Formé à bonne école chez Sky en ce qui concerne les performances en haute montagne, le double vainqueur de Paris-Nice se targue d’avoir le couteau entre les dents en permanence. C’est sans doute cette motivation décuplée, ce souci de bien-faire, de prouver aux autres qu’il vaut autant que les Froome, Contador, Quintana et Nibali, qui lui permet de faire la différence sur des rendez-vous mineurs. En témoigne aujourd’hui le contraste saisissant entre Froome, désintéressé par la gagne, et Porte, qui est revenu avaler les courageux attaquants du Col du Pillon. Avec Simon Yates dans la roue, il n’a peut-être pas tout donné, mais avait déjà fait l’essentiel. Reléguer ses concurrents au-delà de la barre des trente secondes, ce qu’il considère sans doute comme suffisant pour remporter son premier Tour de Romandie demain à Lausanne. Et c’est le seul enseignement que l’on pourra tirer de cette épreuve qui sombre dans l’ennui en recyclant trop souvent les recettes de son passé.

Sur les traces d’Evans, Wiggins, et Froome ?

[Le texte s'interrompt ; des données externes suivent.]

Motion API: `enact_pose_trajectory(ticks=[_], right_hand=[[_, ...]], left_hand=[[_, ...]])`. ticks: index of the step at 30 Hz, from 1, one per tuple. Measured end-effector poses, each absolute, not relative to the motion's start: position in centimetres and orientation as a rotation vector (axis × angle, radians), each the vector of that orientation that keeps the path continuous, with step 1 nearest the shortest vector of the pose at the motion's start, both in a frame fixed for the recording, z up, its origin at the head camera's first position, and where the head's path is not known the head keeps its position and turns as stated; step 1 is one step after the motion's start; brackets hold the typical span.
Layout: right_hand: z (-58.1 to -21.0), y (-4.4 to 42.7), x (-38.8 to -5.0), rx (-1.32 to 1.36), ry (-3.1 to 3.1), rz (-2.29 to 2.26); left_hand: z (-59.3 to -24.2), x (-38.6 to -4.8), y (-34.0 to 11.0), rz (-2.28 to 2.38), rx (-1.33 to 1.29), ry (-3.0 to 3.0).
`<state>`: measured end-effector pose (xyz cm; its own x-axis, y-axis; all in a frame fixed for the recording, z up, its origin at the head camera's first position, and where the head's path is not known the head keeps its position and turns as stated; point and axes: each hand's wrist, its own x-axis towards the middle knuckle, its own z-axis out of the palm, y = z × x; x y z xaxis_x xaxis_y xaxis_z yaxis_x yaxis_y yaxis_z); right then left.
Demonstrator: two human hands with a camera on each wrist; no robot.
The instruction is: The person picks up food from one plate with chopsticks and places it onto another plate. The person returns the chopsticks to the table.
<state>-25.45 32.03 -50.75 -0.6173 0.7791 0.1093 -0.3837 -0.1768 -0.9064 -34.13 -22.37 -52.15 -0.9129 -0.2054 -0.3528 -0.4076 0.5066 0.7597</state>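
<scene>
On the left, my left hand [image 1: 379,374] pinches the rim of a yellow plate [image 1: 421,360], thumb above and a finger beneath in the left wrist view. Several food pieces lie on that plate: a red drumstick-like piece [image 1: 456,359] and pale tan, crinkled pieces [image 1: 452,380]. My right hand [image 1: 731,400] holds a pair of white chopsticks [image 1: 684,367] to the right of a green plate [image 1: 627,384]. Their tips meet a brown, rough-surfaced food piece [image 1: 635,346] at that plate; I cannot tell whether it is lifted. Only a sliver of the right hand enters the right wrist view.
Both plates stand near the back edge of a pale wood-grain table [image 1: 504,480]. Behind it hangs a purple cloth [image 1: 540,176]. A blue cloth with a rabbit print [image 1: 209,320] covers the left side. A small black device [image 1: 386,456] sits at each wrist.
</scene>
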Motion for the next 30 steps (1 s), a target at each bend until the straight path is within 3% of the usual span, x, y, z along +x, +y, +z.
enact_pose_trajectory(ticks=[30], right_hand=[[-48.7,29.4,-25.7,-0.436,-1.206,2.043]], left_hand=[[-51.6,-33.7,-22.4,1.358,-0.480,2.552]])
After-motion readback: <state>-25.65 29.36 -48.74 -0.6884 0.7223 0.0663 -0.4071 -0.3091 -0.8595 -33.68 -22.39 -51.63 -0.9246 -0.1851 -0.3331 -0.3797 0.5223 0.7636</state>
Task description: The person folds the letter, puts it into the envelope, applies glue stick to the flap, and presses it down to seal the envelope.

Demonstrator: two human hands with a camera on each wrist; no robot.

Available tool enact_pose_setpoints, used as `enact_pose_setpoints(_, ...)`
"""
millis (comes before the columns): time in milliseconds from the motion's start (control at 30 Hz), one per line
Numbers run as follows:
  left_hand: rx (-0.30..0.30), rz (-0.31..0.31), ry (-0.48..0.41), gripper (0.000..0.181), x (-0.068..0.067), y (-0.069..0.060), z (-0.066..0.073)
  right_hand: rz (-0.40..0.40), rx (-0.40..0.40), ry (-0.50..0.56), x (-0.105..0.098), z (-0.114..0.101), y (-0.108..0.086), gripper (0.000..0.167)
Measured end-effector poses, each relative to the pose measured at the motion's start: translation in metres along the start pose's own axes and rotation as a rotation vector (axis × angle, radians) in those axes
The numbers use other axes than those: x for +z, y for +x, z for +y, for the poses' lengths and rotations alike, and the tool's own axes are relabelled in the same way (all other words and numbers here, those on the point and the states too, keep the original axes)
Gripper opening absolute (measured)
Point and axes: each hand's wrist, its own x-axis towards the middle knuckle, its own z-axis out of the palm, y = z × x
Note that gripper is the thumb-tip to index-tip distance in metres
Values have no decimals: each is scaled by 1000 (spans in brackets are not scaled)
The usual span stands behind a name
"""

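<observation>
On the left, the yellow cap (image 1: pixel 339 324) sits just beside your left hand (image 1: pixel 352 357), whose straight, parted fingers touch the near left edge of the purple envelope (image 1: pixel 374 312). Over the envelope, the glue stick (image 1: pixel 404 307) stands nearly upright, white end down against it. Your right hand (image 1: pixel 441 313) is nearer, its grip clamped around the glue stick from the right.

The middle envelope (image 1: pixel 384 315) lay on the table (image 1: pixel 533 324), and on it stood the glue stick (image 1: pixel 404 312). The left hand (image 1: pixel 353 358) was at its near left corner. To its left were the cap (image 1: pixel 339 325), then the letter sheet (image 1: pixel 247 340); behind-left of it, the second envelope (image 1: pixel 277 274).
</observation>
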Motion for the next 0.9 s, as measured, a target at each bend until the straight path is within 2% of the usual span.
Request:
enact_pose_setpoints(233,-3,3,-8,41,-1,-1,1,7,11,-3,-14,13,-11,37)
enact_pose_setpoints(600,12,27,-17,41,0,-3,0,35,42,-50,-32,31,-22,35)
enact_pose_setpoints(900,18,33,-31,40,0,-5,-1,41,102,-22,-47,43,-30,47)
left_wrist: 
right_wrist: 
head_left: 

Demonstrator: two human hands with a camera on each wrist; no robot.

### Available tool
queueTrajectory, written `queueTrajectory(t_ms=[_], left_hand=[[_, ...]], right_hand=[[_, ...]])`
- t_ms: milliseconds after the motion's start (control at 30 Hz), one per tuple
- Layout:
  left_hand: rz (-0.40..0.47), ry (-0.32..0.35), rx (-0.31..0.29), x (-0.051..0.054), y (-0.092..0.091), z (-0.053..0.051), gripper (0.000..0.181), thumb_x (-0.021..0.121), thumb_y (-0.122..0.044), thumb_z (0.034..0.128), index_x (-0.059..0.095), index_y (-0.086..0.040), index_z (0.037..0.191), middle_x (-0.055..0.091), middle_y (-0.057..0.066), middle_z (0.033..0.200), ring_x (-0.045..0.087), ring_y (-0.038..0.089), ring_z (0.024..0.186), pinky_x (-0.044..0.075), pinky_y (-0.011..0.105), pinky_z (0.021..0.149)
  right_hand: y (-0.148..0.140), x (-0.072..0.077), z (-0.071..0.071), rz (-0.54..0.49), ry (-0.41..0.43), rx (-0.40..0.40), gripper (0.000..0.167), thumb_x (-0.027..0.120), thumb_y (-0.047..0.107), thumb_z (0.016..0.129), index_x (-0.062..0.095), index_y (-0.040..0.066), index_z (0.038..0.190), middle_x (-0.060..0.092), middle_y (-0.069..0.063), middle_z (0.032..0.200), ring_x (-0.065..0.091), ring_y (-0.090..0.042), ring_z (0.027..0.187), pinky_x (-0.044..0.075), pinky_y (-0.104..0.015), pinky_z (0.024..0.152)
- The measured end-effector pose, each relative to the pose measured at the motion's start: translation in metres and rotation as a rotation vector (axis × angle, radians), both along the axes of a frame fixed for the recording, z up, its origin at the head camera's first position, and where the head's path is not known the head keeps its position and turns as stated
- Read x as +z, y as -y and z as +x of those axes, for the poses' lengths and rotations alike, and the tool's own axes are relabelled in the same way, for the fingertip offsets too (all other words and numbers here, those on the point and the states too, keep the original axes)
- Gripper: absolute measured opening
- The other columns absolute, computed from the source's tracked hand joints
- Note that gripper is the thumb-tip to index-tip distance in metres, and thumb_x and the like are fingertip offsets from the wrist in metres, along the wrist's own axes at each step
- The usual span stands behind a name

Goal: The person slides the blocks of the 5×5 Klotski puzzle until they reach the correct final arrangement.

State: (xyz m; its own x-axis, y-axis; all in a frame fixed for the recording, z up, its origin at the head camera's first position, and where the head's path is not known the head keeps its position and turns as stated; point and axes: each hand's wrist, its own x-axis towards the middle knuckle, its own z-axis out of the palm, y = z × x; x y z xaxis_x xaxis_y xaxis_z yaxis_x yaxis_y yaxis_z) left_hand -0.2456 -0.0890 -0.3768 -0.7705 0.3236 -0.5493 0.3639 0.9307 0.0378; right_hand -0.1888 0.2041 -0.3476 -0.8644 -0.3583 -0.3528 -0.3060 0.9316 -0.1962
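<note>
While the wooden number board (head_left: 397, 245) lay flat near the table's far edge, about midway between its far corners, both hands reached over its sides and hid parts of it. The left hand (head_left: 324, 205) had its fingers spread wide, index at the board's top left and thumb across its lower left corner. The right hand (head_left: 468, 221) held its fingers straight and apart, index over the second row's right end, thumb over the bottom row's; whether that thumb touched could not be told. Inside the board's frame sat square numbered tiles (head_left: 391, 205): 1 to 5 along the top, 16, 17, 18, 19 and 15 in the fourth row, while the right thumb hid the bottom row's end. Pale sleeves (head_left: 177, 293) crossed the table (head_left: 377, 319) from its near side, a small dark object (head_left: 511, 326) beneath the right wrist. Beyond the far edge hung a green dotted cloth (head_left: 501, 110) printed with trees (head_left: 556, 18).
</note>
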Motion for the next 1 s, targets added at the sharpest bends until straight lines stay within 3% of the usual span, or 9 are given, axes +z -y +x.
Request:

Entre 2011 et 2013, souvenons-nous que les trois vainqueurs consécutifs de l’épreuve helvète avaient triomphé sur les Champs-Elysées trois mois plus tard. Porte souhaite t-il répéter ce scénario ? Indéniablement oui, même si l’histoire nous a montré, avec les succès de Zakarin et Quintana, que le format stéréotypé de cette joute n’annonçait pas scientifiquement les rapports de force du mois de juillet, loin s’en faut. Mais, à 32 ans, c’est vraisemblablement l’année ou jamais pour Richie Porte. Si le temps n’est pas aux tractations entre les formations, et aux transferts tant attendus, l’Australien demeure sans contrat pour la saison 2018. Du Dauphiné à la Grande Boucle, celui qui termina son dernier Tour par une cinquième place sous l’Arc de Triomphe aura pour impératif de rentabiliser le pari de l’équipe BMC. Yvon Ledanois, Allan Peiper et Jim Ochowicz ont ainsi choisi de mettre temporairement sur la touche un « TVG » décevant pour mieux servir les ambitions de Porte, et in fine, terrasser l’armada Sky,

Porte peut-il remporter le Tour de France, et devenir le deuxième australien à réaliser pareil exploit, six ans après Cadel Evans, sacré avec la même tunique rouge et noir ? Une victoire demain en Romandie lui permettrait de franchir un demi-cap supplémentaire, en s’imposant hors de sa fenêtre de prédilection, à savoir le mois de mars. S’il avait levé les bras sur le Tour du Trentin deux années auparavant, il n’y a guère qu’en 2012 et 2013 que le champion s’est signalé à la fin du mois d’avril, finissant quatrième aux Diablerets puis huitième à Genève. Une nouvelle épreuve dans sa besace étofferait un peu plus son standing avant de se présenter sur la rampe de lancement à Saint-Etienne, le 4 juin, pour ce qui s’apparente au premier tour de sa campagne de France. Avec en prime, comme pour tout auteur de début de saison canon, la hantise d’être parti trop fort trop tôt. Ce qui l’assignerait une bonne fois pour toute au rang de second couteau, rendu célèbre pour son fameux “jour sans”. Bien évidemment, nous ne lui souhaitons pas.